All lines from the first one in the listing below to the one holding "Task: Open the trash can", inclusive, are to be copied exactly.
═══ Provided material ═══
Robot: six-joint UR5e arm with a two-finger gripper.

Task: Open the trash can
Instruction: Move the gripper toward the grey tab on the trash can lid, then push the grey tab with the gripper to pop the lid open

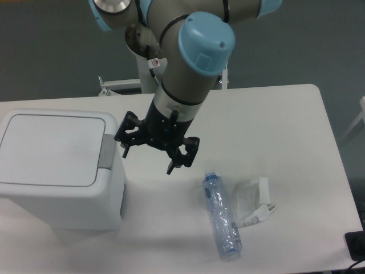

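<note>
Trash can (57, 171) at the table's left edge looks rigid; press its grey tab (106, 152). Gripper (149, 153) jaws apart.

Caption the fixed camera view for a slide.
Open black two-finger gripper beside closed white boxy plastic trash can, near its grey push-button tab.

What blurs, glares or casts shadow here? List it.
Camera view: even, soft light; gripper and arm slightly motion-blurred; trash can throws a faint shadow on the table; mild highlights on the clear bottle; no harsh glare.
</note>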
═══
### Task result
Robot: six-joint UR5e arm with a two-finger gripper.

Task: Open the trash can

The exercise is complete with this answer.